Perlman: Oh no. He's not wasting a minute. You're absolutely right. He's not going down without a fight. As long as they've been foolish enough to leave him alive, he's gonna make his positions known and take what he thinks he has coming to him. And the fun of Season 5 is watching how he does that.
TV Guide Magazine: Gemma [Katey Sagal] and Nero, Jimmy Smits' character, they start to get close. Does Clay start scheming to take Nero down?
Perlman: Hold on, I just put you on speakerphone, I hate speakerphone but I have this new Bluetooth thing, and we've already established how terrible I am with 21st century stuff. ... So anyway. I'm not going to give away what Gemma has decided to do in light of the fact that she's now without a husband. In her mind, they're done. But it's more important what Gemma's feeling toward Clay, in Clay's mind, than what she's doing and who she's doing it with. He's obsessed with, "Do I have any kind of chance of getting her back?" And one of the interesting things about Clay having the slate clean is that you get to find out what he finds a deal breaker to live without, and what he's more than happy to live without. And one of the glaring things of Season 5 is that he cannot live without Gemma. He doesn't consider himself whole without Gemma. So whatever else he's doing with regard to maneuvering his way back to the living, she is an integral part of his plan. We're shooting the eighth episode out of 13 right now, and things have gotten so convoluted, in such a dramatic fashion, that I have no idea where we end up at the end of the year.
TV Guide Magazine: Jimmy Smits was talking the other day about the intense script security you guys have, which was interesting.
Perlman: Oh yeah.
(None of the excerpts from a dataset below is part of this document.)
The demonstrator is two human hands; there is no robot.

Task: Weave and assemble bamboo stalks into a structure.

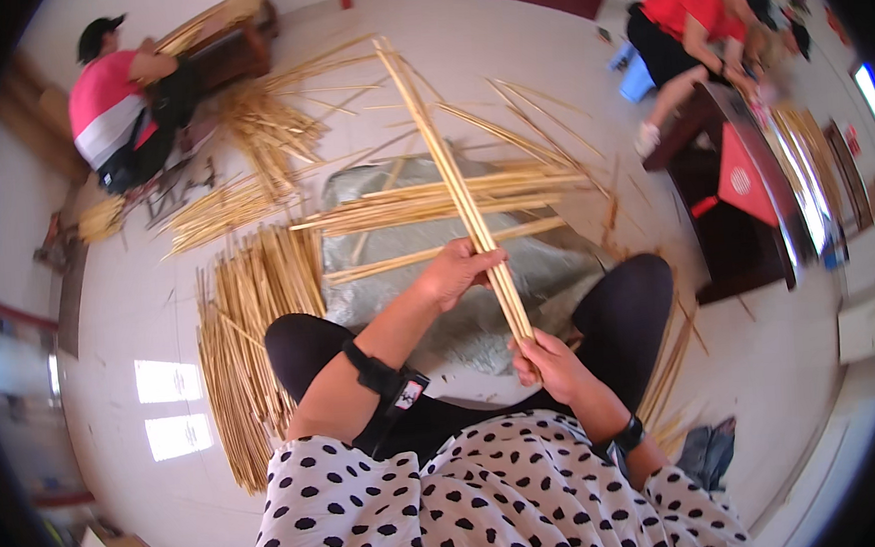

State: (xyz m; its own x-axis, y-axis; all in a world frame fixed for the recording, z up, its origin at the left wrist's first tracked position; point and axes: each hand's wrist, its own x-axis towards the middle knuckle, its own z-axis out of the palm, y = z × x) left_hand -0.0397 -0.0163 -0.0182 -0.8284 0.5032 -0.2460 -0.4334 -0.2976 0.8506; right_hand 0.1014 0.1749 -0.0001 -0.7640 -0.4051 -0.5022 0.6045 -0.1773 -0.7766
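Observation:
My left hand (465, 270) is closed around a few long, pale bamboo sticks (426, 139), held slanting away from me over my lap. My right hand (548, 362) grips the same sticks at their lower end. Beneath them, a crumpled grey-green plastic sheet (409, 295) lies between my bent knees, with loose sticks (374, 217) lying across it. A dense pile of similar sticks (237, 356) lies on the floor at my left.
A person in pink and white (112, 113) sits at back left beside scattered sticks (264, 134). A person in red (682, 18) bends over a dark wooden piece of furniture (730, 215) at right. More sticks (669, 370) and grey cloth (709, 457) lie by my right side.

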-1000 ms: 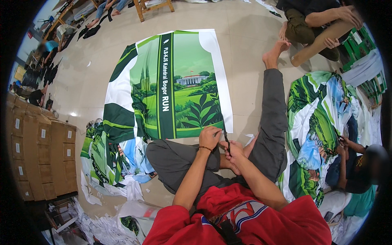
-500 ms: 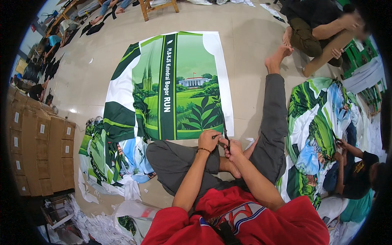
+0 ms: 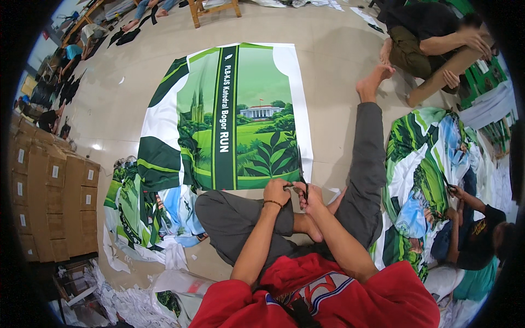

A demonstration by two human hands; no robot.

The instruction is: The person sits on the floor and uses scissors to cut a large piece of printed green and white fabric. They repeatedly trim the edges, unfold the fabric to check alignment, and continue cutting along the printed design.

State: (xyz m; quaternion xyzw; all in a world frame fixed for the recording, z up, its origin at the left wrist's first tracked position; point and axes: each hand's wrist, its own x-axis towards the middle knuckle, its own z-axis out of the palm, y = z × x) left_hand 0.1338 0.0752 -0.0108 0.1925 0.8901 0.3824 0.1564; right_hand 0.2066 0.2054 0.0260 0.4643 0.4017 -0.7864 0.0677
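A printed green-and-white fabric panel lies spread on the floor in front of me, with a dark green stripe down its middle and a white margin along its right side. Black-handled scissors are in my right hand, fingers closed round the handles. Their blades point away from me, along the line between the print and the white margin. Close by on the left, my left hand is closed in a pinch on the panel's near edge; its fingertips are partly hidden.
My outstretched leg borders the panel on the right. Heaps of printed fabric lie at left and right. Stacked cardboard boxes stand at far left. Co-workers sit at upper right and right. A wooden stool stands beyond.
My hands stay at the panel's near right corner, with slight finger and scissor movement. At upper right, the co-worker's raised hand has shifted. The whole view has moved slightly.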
We're at that point now where, the good news about it is, we only have to be that way because people seem to care about what we're doing more than ever. We used to fly so far under the radar that no one ever gave a s---. Also, what I'm starting to notice is that Kurt is really looking to how this thing ends up at the end of the day. Now that we're past the halfway point of the arc of the show in general, he's looking for the wind-up. I'm not gonna say who will end up alive or dead because if I did I'd be lying, I have no idea. All I can tell you is if we are following the structure of Hamlet, no one ends up alive, except for Horatio.
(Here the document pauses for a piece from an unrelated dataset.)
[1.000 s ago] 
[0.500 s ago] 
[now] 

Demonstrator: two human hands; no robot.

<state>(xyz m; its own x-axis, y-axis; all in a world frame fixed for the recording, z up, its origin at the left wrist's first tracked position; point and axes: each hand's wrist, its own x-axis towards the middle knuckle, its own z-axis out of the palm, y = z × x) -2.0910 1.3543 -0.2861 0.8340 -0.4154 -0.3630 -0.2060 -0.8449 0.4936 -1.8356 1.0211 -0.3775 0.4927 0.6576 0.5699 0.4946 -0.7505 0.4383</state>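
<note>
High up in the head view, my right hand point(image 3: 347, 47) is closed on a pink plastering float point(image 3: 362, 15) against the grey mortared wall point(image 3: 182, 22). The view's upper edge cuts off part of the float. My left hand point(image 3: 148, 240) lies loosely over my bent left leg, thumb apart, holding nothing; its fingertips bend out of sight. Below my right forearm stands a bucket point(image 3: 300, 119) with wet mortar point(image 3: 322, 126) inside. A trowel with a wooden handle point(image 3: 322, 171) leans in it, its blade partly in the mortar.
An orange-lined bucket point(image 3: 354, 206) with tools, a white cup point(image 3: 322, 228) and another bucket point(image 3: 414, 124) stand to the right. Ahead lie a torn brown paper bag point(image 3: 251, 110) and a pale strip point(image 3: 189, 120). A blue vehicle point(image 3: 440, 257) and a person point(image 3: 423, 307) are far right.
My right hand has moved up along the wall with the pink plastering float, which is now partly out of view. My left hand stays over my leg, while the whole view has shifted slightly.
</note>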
TV Guide Magazine: Regardless of whether Clay ends up alive or dead, do you think there is redemption for him, or that he cares about redemption at this point?
Perlman: That was a big discussion between Kurt and I for Season 5. Because if I am going to start like Oedipus at Colonus, where I've lost everything... In the case of Oedipus, you know, he has this complete epiphany about the evilness of his deeds, they've left him literally blinded and with no one and nothing. I had a lot of discussions with Kurt as to, "What kind of opportunity does that engender?" I will not tell you anything beyond that, other than where Kurt went was not where Ron would have gone.
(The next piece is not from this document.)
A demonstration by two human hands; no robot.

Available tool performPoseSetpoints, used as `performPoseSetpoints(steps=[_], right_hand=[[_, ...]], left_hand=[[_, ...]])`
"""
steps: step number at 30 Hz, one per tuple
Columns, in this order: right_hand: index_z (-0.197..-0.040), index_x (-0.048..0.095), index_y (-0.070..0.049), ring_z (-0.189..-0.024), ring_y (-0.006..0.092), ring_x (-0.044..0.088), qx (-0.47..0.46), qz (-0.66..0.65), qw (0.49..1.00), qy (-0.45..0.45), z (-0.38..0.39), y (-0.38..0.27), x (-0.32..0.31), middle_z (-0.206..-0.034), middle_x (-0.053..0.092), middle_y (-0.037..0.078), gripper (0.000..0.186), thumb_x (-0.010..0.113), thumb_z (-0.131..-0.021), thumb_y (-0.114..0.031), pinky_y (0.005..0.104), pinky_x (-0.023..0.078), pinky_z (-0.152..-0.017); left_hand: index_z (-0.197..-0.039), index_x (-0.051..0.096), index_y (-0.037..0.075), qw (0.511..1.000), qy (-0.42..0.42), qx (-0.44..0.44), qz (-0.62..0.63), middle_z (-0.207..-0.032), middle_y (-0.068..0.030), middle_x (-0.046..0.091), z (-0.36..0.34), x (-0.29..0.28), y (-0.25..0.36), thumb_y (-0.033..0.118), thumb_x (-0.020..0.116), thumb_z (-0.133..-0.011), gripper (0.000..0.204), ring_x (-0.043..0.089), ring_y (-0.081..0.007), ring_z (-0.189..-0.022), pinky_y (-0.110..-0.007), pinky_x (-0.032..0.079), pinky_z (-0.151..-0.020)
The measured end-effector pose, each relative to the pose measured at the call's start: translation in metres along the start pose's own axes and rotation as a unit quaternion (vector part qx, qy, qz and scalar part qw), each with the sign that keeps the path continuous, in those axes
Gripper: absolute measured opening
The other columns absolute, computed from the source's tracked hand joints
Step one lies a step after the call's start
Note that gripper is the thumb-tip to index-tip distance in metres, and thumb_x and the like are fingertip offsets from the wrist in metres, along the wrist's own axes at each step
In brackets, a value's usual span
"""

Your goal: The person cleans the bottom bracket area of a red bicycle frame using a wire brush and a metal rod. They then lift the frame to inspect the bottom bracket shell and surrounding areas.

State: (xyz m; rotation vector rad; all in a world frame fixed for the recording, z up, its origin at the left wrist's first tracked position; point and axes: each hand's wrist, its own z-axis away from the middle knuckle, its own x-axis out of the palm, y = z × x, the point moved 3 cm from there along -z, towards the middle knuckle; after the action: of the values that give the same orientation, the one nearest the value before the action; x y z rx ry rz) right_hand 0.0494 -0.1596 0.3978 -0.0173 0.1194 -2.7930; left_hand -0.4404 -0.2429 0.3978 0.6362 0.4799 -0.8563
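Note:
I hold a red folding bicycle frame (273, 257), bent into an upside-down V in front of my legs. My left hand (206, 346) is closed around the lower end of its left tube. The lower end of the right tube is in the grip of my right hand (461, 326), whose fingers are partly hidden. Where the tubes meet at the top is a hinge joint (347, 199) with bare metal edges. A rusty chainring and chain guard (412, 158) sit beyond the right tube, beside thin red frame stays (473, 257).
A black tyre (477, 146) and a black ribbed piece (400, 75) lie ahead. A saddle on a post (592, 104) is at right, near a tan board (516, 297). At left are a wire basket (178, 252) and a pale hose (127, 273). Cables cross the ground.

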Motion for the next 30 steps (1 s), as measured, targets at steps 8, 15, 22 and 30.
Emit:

TV Guide Magazine: Oh really? Did you try to dissuade him or...
Perlman: No. I did not try to dissuade him. I had a sense, in terms of how I was playing it, and I needed clarification in order to play it the way he needed me to play it.
TV Guide Magazine: Ah, I see.
Perlman: So we had a discussion about it. Clearly this is Kurt's world, and clearly I'm thrilled to be a part of it, and he's taken me places I've never been before as an actor. For me, the biggest fun is playing Clay under a completely different set of conditions than I've had to play him before. It's been fun exploring him as he's limping his way through life, not being as sure-footed, sure-handed, sure-minded as the Clay that I've played for the first four years.